### EXERCISE DESCRIPTION
Start with the first line of the records below. Output each line exactly, ending with the one that contains "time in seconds".

(Records contained in a dataset)

######

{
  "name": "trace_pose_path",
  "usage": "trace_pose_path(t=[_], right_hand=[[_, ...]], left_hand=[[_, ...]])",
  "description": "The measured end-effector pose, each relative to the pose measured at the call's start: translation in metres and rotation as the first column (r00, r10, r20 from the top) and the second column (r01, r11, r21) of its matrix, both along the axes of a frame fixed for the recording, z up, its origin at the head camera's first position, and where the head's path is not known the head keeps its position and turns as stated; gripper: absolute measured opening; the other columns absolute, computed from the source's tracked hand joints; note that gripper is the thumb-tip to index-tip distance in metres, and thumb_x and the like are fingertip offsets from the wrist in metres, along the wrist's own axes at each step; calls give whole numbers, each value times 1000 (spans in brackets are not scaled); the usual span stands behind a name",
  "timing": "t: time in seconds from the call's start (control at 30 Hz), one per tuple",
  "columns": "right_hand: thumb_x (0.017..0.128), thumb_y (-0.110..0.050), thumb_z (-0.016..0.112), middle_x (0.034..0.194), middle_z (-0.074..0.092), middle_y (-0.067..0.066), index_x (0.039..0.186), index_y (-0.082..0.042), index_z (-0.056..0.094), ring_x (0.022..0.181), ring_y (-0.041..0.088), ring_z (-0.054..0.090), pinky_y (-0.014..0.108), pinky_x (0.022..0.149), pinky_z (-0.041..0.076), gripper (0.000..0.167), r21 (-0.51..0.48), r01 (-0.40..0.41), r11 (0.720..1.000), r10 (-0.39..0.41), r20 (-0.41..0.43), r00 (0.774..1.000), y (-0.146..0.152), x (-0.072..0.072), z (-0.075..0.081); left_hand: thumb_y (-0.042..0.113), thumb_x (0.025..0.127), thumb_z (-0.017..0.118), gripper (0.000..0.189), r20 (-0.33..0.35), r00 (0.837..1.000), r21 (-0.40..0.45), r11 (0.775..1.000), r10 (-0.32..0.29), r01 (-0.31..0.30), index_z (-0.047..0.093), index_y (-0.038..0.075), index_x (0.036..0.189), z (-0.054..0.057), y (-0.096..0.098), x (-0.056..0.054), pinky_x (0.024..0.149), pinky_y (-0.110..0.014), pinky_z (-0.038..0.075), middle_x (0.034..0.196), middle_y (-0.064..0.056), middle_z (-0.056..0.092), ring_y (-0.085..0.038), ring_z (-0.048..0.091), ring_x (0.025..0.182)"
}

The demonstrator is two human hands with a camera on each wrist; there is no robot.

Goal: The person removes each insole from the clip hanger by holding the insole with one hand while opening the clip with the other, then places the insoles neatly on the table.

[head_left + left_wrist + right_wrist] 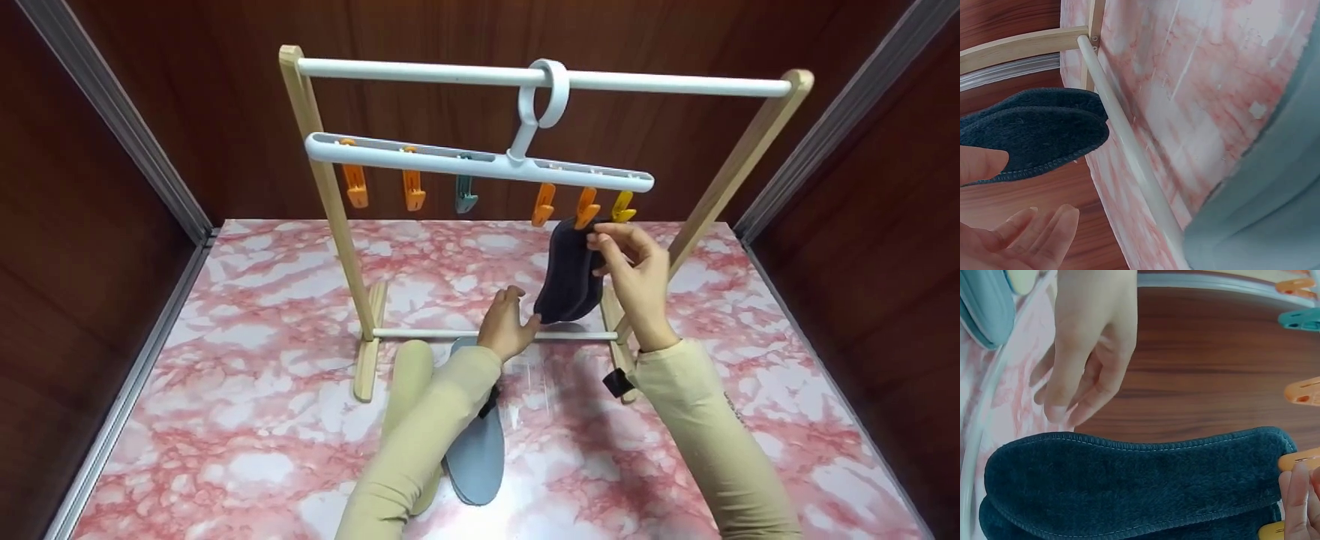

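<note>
Two dark, plush insoles [568,270] with stitched edges hang side by side under the hanger. In the right wrist view, an orange clip [1292,460] meets the upper end of the front insole [1129,484], and a yellow clip [1271,531] meets the other. My right hand [636,274] is at their top, thumb and forefinger close together beside these clips; whether they pinch anything is unclear. Near the insoles' lower end is my left hand [508,326], its thumb and fingers spread apart with nothing held. In the left wrist view, the left thumb [985,163] overlaps the insole.
A pale blue clip hanger [480,163] hooks over the white top rail [420,72] of a wooden-legged rack. More orange and teal clips [466,196] hang along it. Grey insoles [480,457] and beige insoles [409,375] lie on the marbled table [225,412], partly under my left sleeve.
</note>
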State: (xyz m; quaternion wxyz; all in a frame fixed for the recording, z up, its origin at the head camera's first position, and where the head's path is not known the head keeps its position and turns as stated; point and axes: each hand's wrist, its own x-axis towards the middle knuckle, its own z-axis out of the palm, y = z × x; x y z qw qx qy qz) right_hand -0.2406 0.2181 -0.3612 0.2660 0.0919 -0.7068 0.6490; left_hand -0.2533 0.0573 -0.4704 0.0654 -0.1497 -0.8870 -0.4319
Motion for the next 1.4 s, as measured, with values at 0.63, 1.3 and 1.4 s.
trace_pose_path(t=[0.63, 1.3, 1.4], right_hand=[[90, -2, 61, 83, 72, 2, 101, 12, 65, 77, 21, 69, 20, 52, 51, 18, -3, -12, 1000, 12, 6, 1000, 0, 1, 0], [88, 2, 62, 100, 69, 20, 106, 13, 64, 78, 3, 61, 17, 55, 51, 21, 97, 96, 991, -88, -87, 992, -1, 1, 10], [88, 4, 61, 106, 66, 27, 110, 13, 63, 83, 5, 62, 16, 56, 51, 24, 128, 111, 986, -98, -99, 990, -2, 0, 11]], left_hand=[[10, 82, 67, 33, -18, 1000, -67, 997, 23, -25, 54, 0, 110, 12, 17, -8, 84, -38, 49, 103, -15, 57, -32, 61, 94], [1, 88, 55, 22, 25, 997, -100, 992, -74, 76, 53, -1, 110, 14, 20, -7, 89, -38, 48, 106, -17, 62, -31, 62, 101], [1, 90, 53, 25, 47, 995, -123, 988, -90, 95, 51, -1, 115, 14, 20, -5, 88, -39, 49, 106, -17, 62, -31, 62, 101]])
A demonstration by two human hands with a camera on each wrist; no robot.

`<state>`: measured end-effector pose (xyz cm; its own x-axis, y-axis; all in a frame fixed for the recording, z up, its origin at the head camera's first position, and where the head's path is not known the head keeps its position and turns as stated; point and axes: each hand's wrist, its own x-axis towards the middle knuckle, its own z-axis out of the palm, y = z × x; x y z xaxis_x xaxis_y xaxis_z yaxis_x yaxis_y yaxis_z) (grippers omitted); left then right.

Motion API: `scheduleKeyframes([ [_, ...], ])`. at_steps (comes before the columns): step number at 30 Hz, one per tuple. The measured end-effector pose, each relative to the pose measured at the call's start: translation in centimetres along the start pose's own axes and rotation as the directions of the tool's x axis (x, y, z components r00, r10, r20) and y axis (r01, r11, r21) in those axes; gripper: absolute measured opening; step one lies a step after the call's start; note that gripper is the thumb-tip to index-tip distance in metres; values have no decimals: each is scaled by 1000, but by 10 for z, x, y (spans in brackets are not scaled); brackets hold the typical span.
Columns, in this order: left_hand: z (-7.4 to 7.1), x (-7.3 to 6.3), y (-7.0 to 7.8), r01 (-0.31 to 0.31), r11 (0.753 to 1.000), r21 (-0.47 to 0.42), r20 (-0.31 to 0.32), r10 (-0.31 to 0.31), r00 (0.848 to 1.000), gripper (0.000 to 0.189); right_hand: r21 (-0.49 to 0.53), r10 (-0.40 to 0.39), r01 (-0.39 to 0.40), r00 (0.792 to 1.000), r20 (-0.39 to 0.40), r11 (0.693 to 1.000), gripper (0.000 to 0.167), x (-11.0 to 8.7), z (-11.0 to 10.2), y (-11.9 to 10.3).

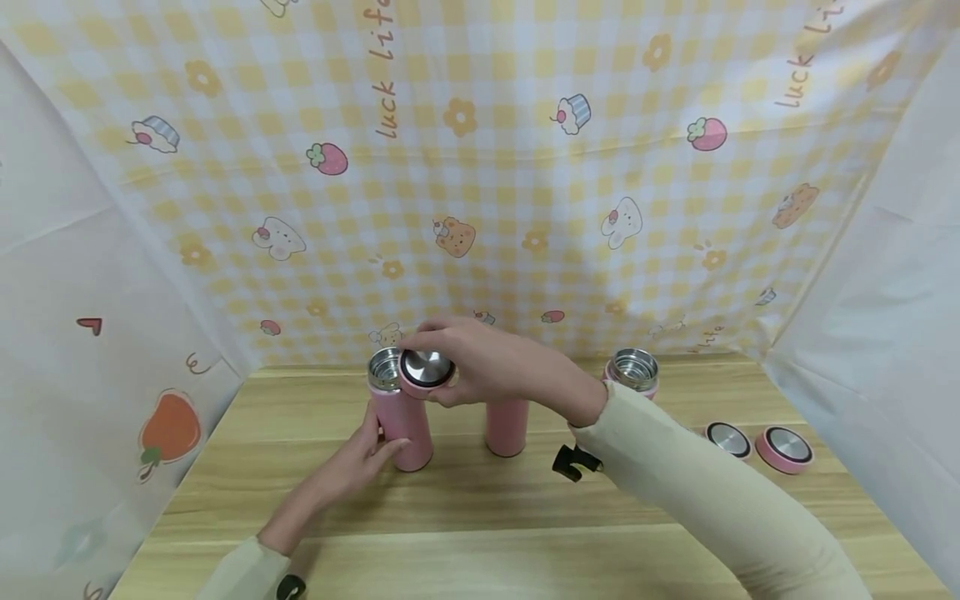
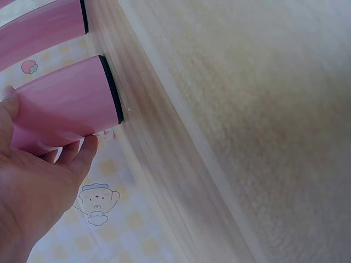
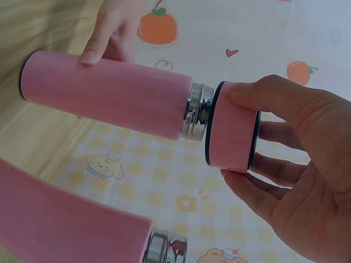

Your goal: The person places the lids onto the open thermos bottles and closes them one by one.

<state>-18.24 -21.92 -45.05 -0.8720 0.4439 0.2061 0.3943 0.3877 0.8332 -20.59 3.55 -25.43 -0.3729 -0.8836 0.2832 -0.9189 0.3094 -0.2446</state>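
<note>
A pink thermos flask (image 1: 406,432) with a bare steel neck stands upright on the left of the table. Low on its body, my left hand (image 1: 358,462) holds it with thumb and fingers around the side, as the left wrist view also shows. My right hand (image 1: 487,360) grips a pink lid (image 3: 233,129) by its rim. The lid is off the flask, just beside the steel mouth (image 3: 197,112) and slightly apart from it in the right wrist view. A second pink flask (image 1: 507,429) stands to the right, its top hidden by my right hand in the head view.
Farther right, a third uncapped flask (image 1: 633,372) is partly hidden behind my right sleeve (image 1: 675,467). Two pink lids, one (image 1: 727,439) beside another (image 1: 785,450), lie on the wooden table (image 1: 465,554) at the right. A checked cloth (image 1: 495,192) hangs behind.
</note>
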Motion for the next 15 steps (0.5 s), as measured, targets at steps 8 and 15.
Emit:
scheduleKeyframes([
  [8,0,2,-2,-29,999,-32,0,29,1000,72,29,22,-23,999,26,999,47,16,-1,4],
  [15,0,2,-3,-40,999,-36,0,40,999,76,58,29,-32,998,56,998,45,26,-3,7],
])
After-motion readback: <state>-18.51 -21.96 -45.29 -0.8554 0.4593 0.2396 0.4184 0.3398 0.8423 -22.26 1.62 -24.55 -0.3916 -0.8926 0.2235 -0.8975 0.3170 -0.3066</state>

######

### EXERCISE RESPONSE
{
  "name": "trace_pose_path",
  "usage": "trace_pose_path(t=[_], right_hand=[[_, ...]], left_hand=[[_, ...]])",
  "description": "The measured end-effector pose, each relative to the pose measured at the call's start: translation in metres and rotation as the first column (r00, r10, r20 from the top) and the second column (r01, r11, r21) of its matrix, both along the axes of a frame fixed for the recording, z up, its origin at the head camera's first position, and where the head's path is not known the head keeps its position and turns as stated; gripper: absolute measured opening; the other columns absolute, computed from the source's tracked hand joints; note that gripper is the thumb-tip to index-tip distance in metres, and thumb_x and the like are fingertip offsets from the wrist in metres, along the wrist's own axes at each step; calls give whole numbers, each value times 1000 (spans in brackets are not scaled); the usual span stands behind a name",
  "timing": "t: time in seconds from the call's start (control at 30 Hz), one per tuple",

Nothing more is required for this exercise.